The categories of animals reminds me of the small world/seven degrees of separation thesis, that you'll know a lot of people who are in a tightly connected group, but you'll also know a handful of people who are distantly connected. These distant connections allow you to (theoretically) reach anyone in the world in seven steps. The people are the animals, the tightly connected groups are the categories of animals, and the distantly connected people are associations to another category.
He missed the entire class of categories that are based on the name of the animal (e.g. starting with the same letter). I think his multiple-personality technique is a neat treat for bringing different kinds of associations to the fore. That's assuming that you have the (now-meta) connection to the appropriate person in the first place. For example, he didn't think of imagining he's a lexicographer.

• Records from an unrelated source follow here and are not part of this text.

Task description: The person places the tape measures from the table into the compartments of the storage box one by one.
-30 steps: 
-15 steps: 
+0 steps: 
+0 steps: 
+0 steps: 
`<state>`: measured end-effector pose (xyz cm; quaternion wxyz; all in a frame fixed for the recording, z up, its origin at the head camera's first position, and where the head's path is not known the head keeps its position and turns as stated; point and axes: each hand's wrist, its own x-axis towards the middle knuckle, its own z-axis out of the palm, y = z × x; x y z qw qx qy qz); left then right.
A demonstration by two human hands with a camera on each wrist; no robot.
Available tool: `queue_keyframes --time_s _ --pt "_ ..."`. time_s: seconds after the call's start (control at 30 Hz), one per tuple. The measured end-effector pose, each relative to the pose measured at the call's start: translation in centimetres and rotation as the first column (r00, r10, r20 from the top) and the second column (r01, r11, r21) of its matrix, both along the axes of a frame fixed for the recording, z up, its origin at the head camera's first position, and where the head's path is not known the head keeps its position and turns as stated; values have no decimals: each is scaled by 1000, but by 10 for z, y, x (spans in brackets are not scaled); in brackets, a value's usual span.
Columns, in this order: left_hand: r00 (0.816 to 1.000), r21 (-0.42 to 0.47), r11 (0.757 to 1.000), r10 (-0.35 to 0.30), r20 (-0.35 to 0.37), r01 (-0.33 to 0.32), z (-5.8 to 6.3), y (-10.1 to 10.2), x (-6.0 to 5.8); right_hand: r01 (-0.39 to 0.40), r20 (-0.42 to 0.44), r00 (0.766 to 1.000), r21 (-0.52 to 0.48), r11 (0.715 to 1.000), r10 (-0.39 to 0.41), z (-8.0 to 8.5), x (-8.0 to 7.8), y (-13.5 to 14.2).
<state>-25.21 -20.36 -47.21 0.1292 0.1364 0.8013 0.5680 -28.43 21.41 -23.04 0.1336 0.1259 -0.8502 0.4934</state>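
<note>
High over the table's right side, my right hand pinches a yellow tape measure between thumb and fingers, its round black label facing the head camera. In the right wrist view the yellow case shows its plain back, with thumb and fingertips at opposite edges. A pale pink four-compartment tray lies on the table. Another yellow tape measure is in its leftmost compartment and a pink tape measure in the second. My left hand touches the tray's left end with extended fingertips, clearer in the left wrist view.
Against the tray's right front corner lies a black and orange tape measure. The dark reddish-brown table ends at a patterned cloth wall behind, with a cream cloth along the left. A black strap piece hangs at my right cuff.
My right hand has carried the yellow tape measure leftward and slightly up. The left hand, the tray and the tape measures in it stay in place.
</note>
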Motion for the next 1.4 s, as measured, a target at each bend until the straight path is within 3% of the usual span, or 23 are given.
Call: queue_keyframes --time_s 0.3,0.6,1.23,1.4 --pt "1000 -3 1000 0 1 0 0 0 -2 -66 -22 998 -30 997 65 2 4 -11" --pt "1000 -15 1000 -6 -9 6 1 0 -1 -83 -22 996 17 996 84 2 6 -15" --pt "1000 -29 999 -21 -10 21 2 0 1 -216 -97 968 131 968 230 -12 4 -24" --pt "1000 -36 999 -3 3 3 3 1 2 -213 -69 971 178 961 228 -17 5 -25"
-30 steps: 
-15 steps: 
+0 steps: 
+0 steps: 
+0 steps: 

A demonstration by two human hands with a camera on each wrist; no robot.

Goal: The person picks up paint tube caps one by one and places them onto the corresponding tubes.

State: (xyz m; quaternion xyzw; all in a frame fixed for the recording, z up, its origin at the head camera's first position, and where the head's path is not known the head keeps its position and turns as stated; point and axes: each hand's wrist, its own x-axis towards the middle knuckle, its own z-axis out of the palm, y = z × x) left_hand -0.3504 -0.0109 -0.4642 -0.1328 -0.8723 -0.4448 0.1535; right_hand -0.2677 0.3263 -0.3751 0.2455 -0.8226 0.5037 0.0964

BTW: I wish he'd leave some white-space to separate hints that he doesn't want you to read.
> Students were asked a series of brain teaser questions. One group of students was told that the questions were invented at their university; the other group was told they were invented in a far away university. Thinking that the test came from far away somehow raised the creativity of the subjects. They answered more questions correctly.
Sheer tripe. Out of two groups, one is going to do better. If the first group had just happened to do better, we'd be reading an article about how thinking something is "close" makes it more "concrete" and raises your creativity, because it's easier to think of things that are tangible -- or whatever other Just-So story they'd invent. The second group didn't have its creativity "raised"; it just happened to be the group that won the coin flip.
Are you saying the difference between the performance of the two groups wasn't statistically significant, or that their methodology is flawed, or that their results were not reproduced in other studies?
It's possible that their theory is bullshit, but it seems like you're discounting the data it is based on without cause.
I usually assume that SciAm does a decent job of making sure they print credible articles. So I would generally assume that the experimental design was good.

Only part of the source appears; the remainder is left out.